- Problem: Search the data for the word "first" and copy each line that has it.

- Supplied information:

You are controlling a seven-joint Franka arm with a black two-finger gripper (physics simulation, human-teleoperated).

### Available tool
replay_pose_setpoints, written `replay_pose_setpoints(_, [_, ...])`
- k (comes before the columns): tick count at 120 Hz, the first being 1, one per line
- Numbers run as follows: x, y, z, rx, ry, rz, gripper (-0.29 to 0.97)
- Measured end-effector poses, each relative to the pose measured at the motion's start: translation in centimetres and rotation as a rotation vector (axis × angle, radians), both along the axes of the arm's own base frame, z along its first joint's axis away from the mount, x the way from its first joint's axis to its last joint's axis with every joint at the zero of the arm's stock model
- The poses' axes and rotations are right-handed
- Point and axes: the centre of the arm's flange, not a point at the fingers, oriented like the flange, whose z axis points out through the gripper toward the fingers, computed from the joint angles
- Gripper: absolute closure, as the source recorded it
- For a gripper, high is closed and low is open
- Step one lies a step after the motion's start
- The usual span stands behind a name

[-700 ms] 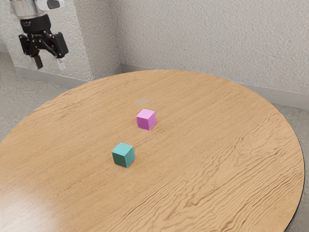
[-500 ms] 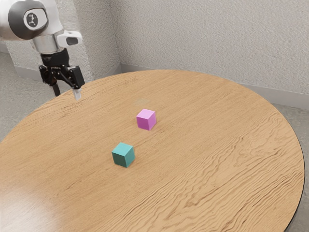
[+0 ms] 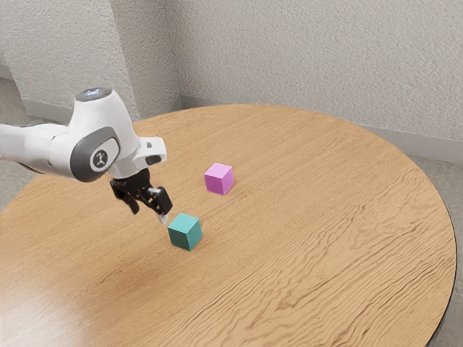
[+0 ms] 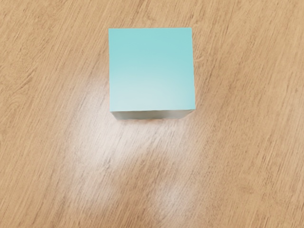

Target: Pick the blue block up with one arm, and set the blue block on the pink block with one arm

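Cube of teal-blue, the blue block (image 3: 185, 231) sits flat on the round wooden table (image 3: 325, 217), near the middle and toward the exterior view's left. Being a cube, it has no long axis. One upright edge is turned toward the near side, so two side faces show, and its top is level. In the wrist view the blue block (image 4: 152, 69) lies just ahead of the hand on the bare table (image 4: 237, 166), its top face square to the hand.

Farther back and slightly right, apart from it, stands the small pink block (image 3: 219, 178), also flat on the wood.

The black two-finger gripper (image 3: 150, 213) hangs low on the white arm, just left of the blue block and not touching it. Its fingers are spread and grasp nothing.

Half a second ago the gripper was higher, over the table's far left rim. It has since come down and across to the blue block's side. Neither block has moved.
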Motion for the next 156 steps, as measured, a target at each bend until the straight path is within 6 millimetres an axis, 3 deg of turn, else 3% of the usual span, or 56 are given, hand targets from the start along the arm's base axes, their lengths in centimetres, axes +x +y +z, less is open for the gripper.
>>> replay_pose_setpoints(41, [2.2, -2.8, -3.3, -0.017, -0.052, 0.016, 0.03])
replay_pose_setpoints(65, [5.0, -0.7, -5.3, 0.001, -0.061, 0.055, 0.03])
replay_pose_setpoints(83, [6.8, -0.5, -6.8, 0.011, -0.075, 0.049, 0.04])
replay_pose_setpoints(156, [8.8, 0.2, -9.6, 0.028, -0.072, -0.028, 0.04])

- Solution for this task:
- k (comes before the columns): tick count at 120 Hz, the first being 1, one per line
- Measured end-effector poses, each relative to the pose measured at the motion's start: translation in centimetres and rotation as a rotation vector (axis × angle, radians), both along the axes of the arm's own base frame, z along its first joint's axis away from the mount, x the way from its first joint's axis to its last joint's axis with every joint at the zero of the arm's stock model

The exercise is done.